De wijn uit de Champagne was soms zo zuur dat deze meer weg had van azijn dan van wijn. In die jaren wilden zelfs de Britten de wijn niet afnemen en er moest dus een oplossing gezocht worden. Wat men deed was nog even wat extra suiker toevoegen aan de wijn, waardoor een tweede gisting op de fles ontstond. Gisting ontstaat door de werking van een (weer ontwaakte) schimmel en hun 'ontlasting' is kooldioxide (CO2). Die CO2 hoopt zich op in de wijn en bij het openen van de fles ontsnapt deze als piepkleine bubbels.

De verzonnen geschiedenis zegt dat een monnik, Dom Pérignon (1638-1715), de man was die deze sprankelende mousserende wijn heeft verzonnen. Dat is onjuist, want een gelijksoortige mousserende wijn, de Blanquette de Limoux, werd al in 1531 geproduceerd door Benedictijnse monniken in hun klooster nabij Carcassonne.

Hebben die bubbels nut? Jawel, de kooldioxide verdooft je smaakpappillen, wat officieel chemesthese wordt genoemd. Daardoor proef je niet meer dat je een slechte witte wijn drinkt, maar ontstaat de illusie dat de wijn een stuk beter is dan hij in werkelijkheid is.

Terug naar de wijn. In het zuiden van Europa wordt de druif aan zoveel warmte en zon blootgesteld dat wijngaarden vrijwel niets hoeven te doen aan hun wijn. Ze oogsten en de natuur doet zijn werk. Er komt geen vinoloog aan te pas. 

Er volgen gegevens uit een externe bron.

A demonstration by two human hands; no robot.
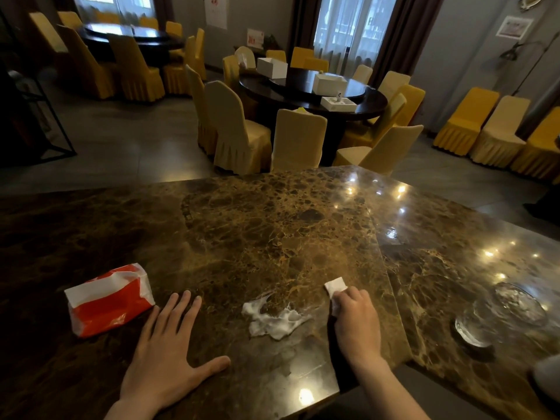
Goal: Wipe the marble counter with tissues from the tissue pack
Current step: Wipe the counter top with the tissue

In Frankrijk moeten er echter behoorlijke kunstgrepen worden toegepast om een wijn enigszins drinkbaar te maken. Precies zoals bij koffie en thee worden diverse wijnen of druiven gemengd om een aanvaardbaar resultaat te krijgen. Champagne bestaat voornamelijk uit wisselende hoeveelheden wijn van de Pinot noir, de Pinot meunier en de Chardonnay. Kleinere hoeveelheden van de Pinot blanc, Pinot gris, Arbane en Petit Meslier worden ook in de wijn gebruikt. Allemaal om tot een drinkbaar resultaat te komen.

De reclamecampagne om champagne populair (en prijzig) te maken is perfect gelukt.